Benzer bir “alternatif” katılım, Ethem Sarısülük cinayetinin yargılanmasında da vardı. Sarısülük’ün polis Ahmet Şahbaz’ın silahından çıkan kurşunla ölümüyle ilgili savcılığın hazırlattığı bilirkişi raporunun “nefsi müdafaa” sonucuna varmasının ardından olay anına dair görüntüler için savunma tarafından iki ayrı bilirkişi raporu daha hazırlanmıştı. Almanya Televizyon ve Film Yüksekokulu’ndan Prof. Dr. Klaus Stanjek ve Eskişehir Osmangazi Üniversitesi’nden Prof. Dr. Cem Kaptanoğlu raporlarında bir meşru müdafaa durumunun söz konusu olmadığını belirtmiş ve Şahbaz suçlu bulunmuştu.
Hakikat talebi, hakikatın var olduğunda ısrar etmektir
Bugün, hakikatin inşası ve tasarımında devletin kullandığı tekniklerin çoğunun karşısına alternatiflerle çıkmak ve direnmek mümkün. Bu bir nevi adli bilimlerde çok seslilik yaratma, devletin “söz söylemeye yetkililer” kliğine karşı genişletilmiş, kamuya açılmış bir adli forum oluşturma çağrısı. Ama aynı zamanda Adli Mimarlık ve bilirkişilerin yaptığı işin, adli bilimleri yeniden kurma pratiği olduğunu da söyleyebiliriz. Zira devlet aslında fiziksel nesnelerin ya da dijital verilerin kanıt olarak kullanılmasını engellemek için karşı-adli bilimler faaliyeti yürütüyor. Devletin işlediği suçlarla ilgili ya da siyasi davalarda cinayet anını kaydetmeyen kameralar, silinen CD’ler, bozulan hard diskler, bulunamayan kurşunlar ve bedenler o kadar yaygın ki devletin adli bilim faaliyeti aslında yok etmeye dayanan yıkıcı bir karşı-adli bilim.
Devletin karşı-adli bilimi, Tahir Elçi cinayetini karartır.
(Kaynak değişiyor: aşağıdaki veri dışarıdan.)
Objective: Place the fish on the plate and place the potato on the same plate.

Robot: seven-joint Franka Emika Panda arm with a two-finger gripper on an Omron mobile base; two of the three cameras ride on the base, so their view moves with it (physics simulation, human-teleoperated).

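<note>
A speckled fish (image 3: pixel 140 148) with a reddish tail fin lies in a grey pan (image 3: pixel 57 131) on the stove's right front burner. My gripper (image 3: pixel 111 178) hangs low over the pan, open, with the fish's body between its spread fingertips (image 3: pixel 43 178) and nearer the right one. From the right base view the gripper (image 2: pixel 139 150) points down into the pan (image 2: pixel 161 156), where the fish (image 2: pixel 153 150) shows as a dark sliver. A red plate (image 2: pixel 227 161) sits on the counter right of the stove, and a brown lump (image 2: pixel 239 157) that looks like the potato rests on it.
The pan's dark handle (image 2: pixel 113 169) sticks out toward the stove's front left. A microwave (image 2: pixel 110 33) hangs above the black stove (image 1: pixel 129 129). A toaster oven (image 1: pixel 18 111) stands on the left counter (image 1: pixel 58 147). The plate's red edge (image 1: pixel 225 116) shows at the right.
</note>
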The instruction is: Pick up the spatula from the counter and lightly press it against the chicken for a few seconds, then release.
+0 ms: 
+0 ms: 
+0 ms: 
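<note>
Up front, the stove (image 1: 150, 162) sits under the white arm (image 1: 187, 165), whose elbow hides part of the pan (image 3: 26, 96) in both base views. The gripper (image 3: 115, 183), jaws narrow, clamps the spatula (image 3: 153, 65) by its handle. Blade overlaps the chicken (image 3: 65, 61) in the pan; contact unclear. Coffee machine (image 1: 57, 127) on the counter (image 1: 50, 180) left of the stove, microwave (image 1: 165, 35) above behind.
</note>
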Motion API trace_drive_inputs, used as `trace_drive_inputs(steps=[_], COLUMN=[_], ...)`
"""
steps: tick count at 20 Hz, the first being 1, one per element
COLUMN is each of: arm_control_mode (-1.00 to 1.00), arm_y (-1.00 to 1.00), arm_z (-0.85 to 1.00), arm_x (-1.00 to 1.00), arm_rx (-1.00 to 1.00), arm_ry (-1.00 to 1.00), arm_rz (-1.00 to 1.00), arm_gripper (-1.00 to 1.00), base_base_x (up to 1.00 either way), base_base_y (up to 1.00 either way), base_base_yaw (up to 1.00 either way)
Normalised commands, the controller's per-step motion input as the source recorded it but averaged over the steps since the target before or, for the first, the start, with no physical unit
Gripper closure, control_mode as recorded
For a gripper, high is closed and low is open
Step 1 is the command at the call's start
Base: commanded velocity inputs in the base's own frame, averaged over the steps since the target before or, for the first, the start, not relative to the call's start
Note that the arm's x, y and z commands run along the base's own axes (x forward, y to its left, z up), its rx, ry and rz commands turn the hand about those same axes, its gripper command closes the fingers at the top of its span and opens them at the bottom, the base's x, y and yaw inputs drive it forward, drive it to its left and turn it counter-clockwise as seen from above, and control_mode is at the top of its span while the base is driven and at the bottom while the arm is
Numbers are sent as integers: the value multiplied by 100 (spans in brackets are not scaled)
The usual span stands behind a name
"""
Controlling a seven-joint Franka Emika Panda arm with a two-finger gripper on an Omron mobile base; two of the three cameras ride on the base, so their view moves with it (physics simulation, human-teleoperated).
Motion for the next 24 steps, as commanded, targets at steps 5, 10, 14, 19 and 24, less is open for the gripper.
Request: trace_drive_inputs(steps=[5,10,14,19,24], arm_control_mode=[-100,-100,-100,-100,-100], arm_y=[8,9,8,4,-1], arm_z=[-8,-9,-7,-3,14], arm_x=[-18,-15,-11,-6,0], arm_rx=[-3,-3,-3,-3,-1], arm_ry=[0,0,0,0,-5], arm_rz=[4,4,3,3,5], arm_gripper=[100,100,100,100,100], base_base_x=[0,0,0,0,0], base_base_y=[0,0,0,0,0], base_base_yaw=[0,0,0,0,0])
Onu aydınlatacak olan, savcılığın hakikatin bilinemeyeceği, yapılacak hiçbir şeyin olmadığı ve dolayısıyla olanın olduğuyla, ölenin öldüğüyle kalacağı imasına karşı öncelikle hakikate ulaşılabileceğinde ısrarcı olmaktır; akabinde ise hakikat arayışının mekânını genişleterek adli faaliyeti kamuya açılmış bir foruma dönüştürebilmektir. Bu mümkündür.
Dr. Ayşegül K. Kaynar:
1980 yılında Ankara’da doğdu. 2014 yılında ODTÜ Siyaset Bilimi bölümünden doktora derecesini aldı. 2015 yılında Türk Sosyal Bilimler Derneği’nin düzenlediği Genç Sosyal Bilimciler Ödülleri’nde doktora tezi kategorisinde ödül ve 2017 yılında Halit Çelenk Hukuk Ödülleri’nde mansiyon kazandı. New School for Social Research ve Hamburg Üniversitesi’nde araştırma yaptıktan sonra halen Berlin’de bulunan Humboldt Üniversitesi’nde çalışmalarına devam etmektedir. Çağdaş Türkiye siyaseti, hukuk devleti ve asker-sivil ilişkileri üzerine yayınları bulunmaktadır.